ドリップバックコーヒー
「うわ、なんでこんなキャベツ値上げ!? お米も高いし、パスタもチョコレートも全部値上げしてるよー!」
昼下がりのリビングに市川七子の声が響く。専業主婦の七子だったが、家計簿や一週間分のレシートを見つめて胃が痛い。数年前の家計簿と比較すると確実に物価が上がっている。
このぐらいの事で負けたく無いものだが、うん、うーんと唸ってしまう。
それに大好きなコーヒーチェーンも行けていない。最近はスーパーのプライベートブランドのドリップバックコーヒーを飲んでいた。三百円ちょっとだったが、十パックも入っていてコスパは申し分無い。プライベートブランドの安いコーヒーを見ると、七子は再び唸りたくなったが。
そうは言っても、唸っていても仕方ない。お湯を沸かし、このコーヒーを飲む事にした。
確かに大好きなコーヒーチェーン店には劣る味だが、まずは丁寧に淹れてみる事にした。
最初にちゃんとコーヒーカップを温める。お湯を注ぎ、ちょっと放置して流す。その雫も全部拭き取ると、ドリップバックコーヒーを設置した。

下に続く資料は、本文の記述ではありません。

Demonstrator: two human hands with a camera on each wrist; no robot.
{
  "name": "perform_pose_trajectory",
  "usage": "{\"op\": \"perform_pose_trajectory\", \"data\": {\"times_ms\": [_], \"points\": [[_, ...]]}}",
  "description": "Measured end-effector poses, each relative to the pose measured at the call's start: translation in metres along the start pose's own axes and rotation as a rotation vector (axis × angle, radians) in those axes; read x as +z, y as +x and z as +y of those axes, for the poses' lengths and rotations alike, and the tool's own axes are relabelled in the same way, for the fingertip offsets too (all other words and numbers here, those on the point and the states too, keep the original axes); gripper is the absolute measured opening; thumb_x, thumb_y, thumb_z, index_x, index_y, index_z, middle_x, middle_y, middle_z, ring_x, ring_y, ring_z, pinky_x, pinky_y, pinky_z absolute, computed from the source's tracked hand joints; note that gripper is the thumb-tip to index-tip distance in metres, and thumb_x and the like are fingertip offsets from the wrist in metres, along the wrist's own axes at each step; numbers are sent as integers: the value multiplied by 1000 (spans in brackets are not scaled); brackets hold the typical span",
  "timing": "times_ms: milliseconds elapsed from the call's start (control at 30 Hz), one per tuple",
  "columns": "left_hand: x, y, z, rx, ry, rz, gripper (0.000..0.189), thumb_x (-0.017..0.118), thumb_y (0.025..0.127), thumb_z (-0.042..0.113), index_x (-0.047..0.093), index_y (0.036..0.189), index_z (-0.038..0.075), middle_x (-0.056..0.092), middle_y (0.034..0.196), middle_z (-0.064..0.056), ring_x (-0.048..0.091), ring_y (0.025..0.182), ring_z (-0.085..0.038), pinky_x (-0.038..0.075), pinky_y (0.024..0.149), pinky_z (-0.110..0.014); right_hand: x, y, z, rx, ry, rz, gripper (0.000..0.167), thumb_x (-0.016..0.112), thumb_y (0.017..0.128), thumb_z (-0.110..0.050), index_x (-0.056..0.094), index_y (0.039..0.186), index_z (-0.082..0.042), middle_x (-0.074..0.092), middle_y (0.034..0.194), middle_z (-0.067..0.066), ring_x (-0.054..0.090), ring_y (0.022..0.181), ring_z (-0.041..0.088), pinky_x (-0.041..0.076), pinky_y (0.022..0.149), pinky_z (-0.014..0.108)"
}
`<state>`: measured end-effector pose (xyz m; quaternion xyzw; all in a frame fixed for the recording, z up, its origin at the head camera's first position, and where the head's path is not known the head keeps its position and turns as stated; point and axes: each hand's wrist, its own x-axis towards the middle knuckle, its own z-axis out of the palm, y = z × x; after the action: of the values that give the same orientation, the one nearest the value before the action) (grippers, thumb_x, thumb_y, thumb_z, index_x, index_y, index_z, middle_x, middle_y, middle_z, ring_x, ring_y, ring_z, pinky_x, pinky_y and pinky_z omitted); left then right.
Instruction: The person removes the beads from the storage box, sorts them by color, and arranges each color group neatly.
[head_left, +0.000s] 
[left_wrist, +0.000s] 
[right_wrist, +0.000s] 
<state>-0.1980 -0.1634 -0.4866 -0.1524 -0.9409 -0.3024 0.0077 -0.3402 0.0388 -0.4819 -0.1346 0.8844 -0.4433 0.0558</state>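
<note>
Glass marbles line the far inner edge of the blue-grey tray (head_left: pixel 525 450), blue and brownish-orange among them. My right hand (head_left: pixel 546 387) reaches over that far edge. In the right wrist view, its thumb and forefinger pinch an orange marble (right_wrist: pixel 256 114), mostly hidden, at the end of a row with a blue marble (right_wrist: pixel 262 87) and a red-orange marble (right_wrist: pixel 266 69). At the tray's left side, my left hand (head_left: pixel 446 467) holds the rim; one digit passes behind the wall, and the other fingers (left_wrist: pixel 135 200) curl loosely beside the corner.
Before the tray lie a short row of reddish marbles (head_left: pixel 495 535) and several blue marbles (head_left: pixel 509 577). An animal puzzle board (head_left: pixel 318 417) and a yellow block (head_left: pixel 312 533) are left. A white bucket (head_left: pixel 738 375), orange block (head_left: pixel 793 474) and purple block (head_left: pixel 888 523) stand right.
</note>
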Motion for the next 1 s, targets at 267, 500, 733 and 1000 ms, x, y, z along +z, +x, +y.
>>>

ふわっと良い香り。頭も正常に戻ってきそうなクリアな匂いだ。
まずはコーヒー粉を湿らせるようにお湯を淹れた。その後も三回に分け、ゆっくりと丁寧にお湯を注いでいく。
「あれ? ちゃんと丁寧にコーヒーを淹れたら、プライベートブランドでも美味しい」
その事にも気づき、七子はゆっくりと啜る。
「うん、悪くない。なんか贅沢だな。気分は大富豪かも」
こんなコーヒーを飲めるのは恵まれた証拠だ。確かに今は少し家計が苦しいが、パートも行っているし、スキマバイトを入れて見ても良いかもしれない。
そこに息子が中学校から帰ってきた。
「お、お母さん。なんかご機嫌?」
「ええ。ゆっくりコーヒー飲んでたら、気分良くなってきた」
「ふーん。でもま、家では母ちゃんがご機嫌でいるのが一番だって。テレビで言ってたー」
息子は慌ただしく塾へ行ってしまう。
そんな足音を聞きながら、もう一回コーヒーを啜る。
「うん、美味しいわ」
例えどんな経済的に大変でも笑顔でいよう。多分、これが家族の中での役割かもしれない。